Conversely, few data have been generated to characterize the nature of attentional dysregulation in severe mood dysregulation, particularly in emotional contexts, so that too is an important area for future research. Behavioral and event-related-potential data suggest that youths with severe mood dysregulation, compared to those with bipolar disorder and/or healthy comparison subjects, may have reduced attentional interference from emotional distracters (
63,
68a). However, contradicting these findings are data from youths with severe mood dysregulation who had increased amygdala activation relative to other groups when asked to focus on nose width rather than on the emotional expression of a face, suggesting that youths with severe mood dysregulation may have difficulty focusing away from face emotions (
58).
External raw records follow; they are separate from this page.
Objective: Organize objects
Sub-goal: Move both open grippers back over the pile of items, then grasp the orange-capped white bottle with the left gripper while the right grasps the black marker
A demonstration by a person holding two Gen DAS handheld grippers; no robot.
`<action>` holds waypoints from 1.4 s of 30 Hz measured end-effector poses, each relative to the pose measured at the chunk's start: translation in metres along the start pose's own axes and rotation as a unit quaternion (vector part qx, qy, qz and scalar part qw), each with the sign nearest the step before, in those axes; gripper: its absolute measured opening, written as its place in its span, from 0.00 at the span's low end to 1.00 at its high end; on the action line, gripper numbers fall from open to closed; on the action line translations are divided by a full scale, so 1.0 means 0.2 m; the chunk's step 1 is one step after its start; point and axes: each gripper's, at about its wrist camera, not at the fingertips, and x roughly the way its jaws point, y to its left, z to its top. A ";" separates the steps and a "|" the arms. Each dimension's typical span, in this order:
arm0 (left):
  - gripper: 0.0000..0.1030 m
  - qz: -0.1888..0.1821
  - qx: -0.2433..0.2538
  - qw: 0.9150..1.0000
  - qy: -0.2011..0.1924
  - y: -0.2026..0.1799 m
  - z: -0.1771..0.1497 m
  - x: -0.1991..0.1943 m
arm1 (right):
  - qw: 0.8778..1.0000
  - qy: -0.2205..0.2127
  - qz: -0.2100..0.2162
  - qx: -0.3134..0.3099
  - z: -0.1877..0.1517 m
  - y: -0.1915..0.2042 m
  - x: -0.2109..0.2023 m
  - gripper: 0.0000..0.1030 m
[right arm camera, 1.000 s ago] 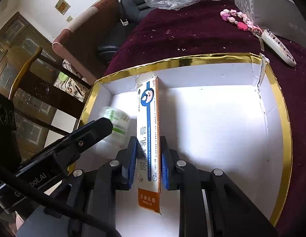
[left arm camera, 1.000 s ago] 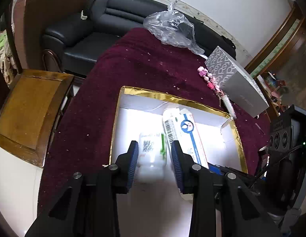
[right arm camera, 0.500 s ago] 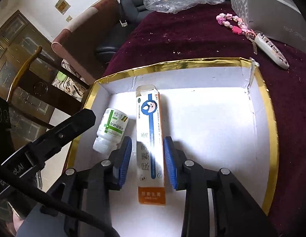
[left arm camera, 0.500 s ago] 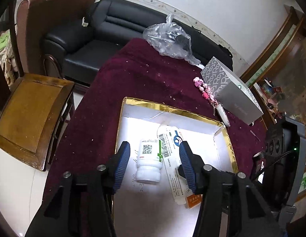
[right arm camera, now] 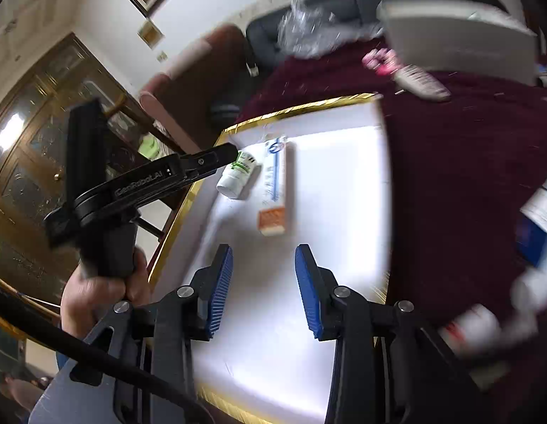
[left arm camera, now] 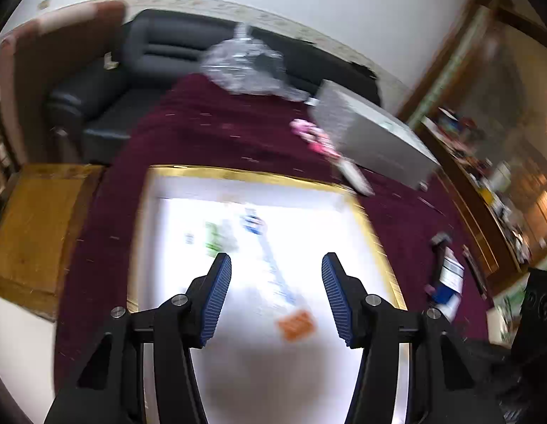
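Note:
A white box with a gold rim (right arm camera: 358,99) (left arm camera: 259,176) lies on the maroon table. In it lie a white pill bottle with a green label (right arm camera: 237,175) (left arm camera: 213,238) and, to its right, a long white-and-blue carton with an orange end (right arm camera: 276,187) (left arm camera: 273,275). My left gripper (left arm camera: 277,289) is open and empty above the box, and its side shows in the right wrist view (right arm camera: 216,157). My right gripper (right arm camera: 263,282) is open and empty, pulled back over the box's near part.
A grey box (left arm camera: 372,137), a pink bead string (left arm camera: 314,137) and a white remote (right arm camera: 420,83) lie behind the gold-rimmed box. A clear plastic bag (left arm camera: 245,67) lies by the black sofa (left arm camera: 132,81). Loose items (right arm camera: 542,212) lie at the right. A wooden stool (left arm camera: 36,226) stands left.
Both grippers have opened wide, let go of the bottle and the carton, and drawn back and up from the box. Both views swing to the right and are blurred.

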 end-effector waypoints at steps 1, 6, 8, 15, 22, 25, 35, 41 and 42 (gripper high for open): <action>0.46 -0.009 0.017 1.000 0.002 -0.07 -0.02 -0.01 | 1.000 -0.020 0.000 0.000 -0.03 -0.05 -0.12 0.36; 0.46 -0.054 0.131 0.989 0.040 -0.52 -0.14 -0.01 | 0.991 -0.123 -0.053 0.024 -0.14 -0.33 -0.59 0.69; 0.51 -0.081 0.161 0.981 0.072 -0.70 -0.19 0.03 | 0.987 -0.140 -0.069 0.044 -0.18 -0.46 -0.68 0.71; 0.54 -0.045 0.181 0.964 0.189 -1.08 -0.35 0.34 | 0.978 -0.153 -0.042 0.133 -0.33 -0.78 -0.73 0.71; 0.57 -0.099 0.154 0.954 0.238 -1.29 -0.54 0.34 | 0.977 -0.167 -0.020 0.133 -0.38 -0.84 -0.77 0.71; 0.57 -0.105 0.151 0.957 0.222 -1.35 -0.52 0.29 | 0.972 -0.170 -0.014 0.159 -0.41 -0.91 -0.80 0.71; 0.57 -0.073 0.072 0.972 0.212 -1.28 -0.46 0.39 | 0.970 -0.168 -0.043 0.171 -0.43 -0.97 -0.81 0.71; 0.49 -0.039 0.073 0.977 0.195 -1.19 -0.48 0.44 | 0.968 -0.171 -0.047 0.176 -0.44 -0.99 -0.81 0.71; 0.49 -0.039 0.067 0.978 0.196 -1.16 -0.50 0.44 | 0.968 -0.172 -0.048 0.174 -0.44 -0.99 -0.82 0.71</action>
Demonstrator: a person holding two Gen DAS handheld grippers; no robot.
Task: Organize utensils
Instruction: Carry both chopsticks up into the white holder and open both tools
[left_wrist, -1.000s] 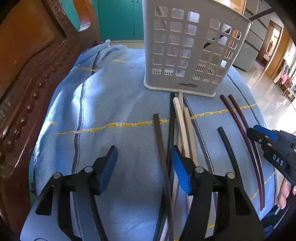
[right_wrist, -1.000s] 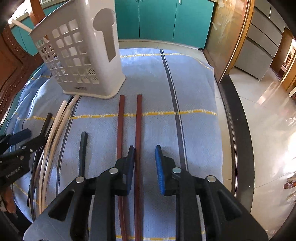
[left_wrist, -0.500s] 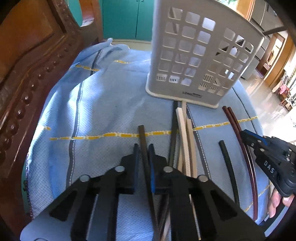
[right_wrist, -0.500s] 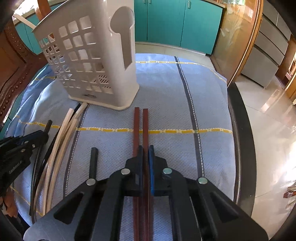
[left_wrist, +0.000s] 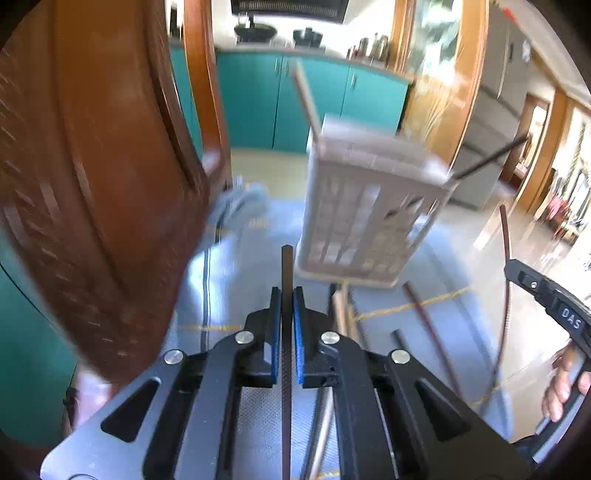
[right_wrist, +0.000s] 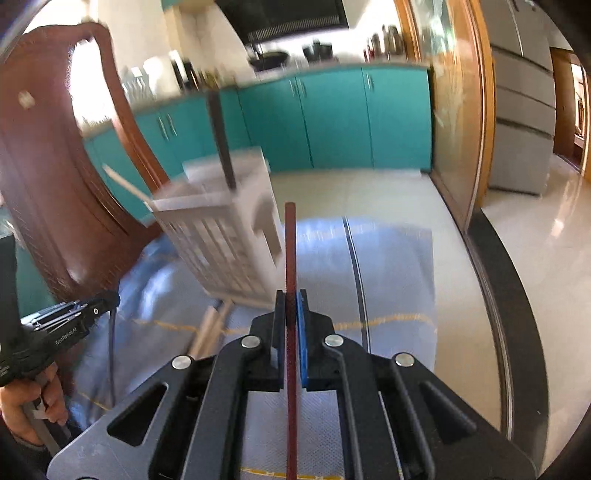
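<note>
Teal kitchen cupboards fill the back of the room, and a blue cloth with yellow stripes covers the table.

Both grippers hold a stick up in the air. The left gripper is pinched tight on a dark brown chopstick that points to 12 o'clock, toward the basket. The right gripper is pinched tight on a reddish-brown chopstick that also points to 12 o'clock.

The white plastic basket with square holes stands on the cloth, just past the left stick's tip and a bit toward 1 o'clock. From the right gripper it sits at about 11 o'clock. It looks blurry. A pale stick and a thin dark stick poke out of its top, so a few look put away already.

More work is left, I think. Pale chopsticks, another reddish-brown one and a short black one lie flat on the cloth near the basket's foot. The two held sticks are not in the basket yet.

A brown wooden chair stands at 9 o'clock from the left gripper.
</note>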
The extent to which emotion-attention interactions are abnormal in youths with severe mood dysregulation, and the precise nature of that abnormality, is important because such interactions may play a central role in emotion regulation (
69,
70).
Of course, irritability occurs in the context of many different clinical presentations (e.g., chronically in severe mood dysregulation; during episodes of mania or depression in bipolar disorder; and in specific contexts in anxious children and individuals with posttraumatic stress disorder), and data suggest that the pathophysiology of irritability, including the specific nature of the attentional control deficits, will vary across clinical presentations. In some clinical states, such as acute mania, bottom-up mechanisms may be particularly important, since increased arousal may be associated with increased irritability (
71). The extent to which the model described in applies in different clinical phenotypes is therefore an important area for future research. In addition, once the heritability of irritability is established, genetic imaging studies can explore associations between genotype and neural activity in the setting of frustration and other emotional contexts.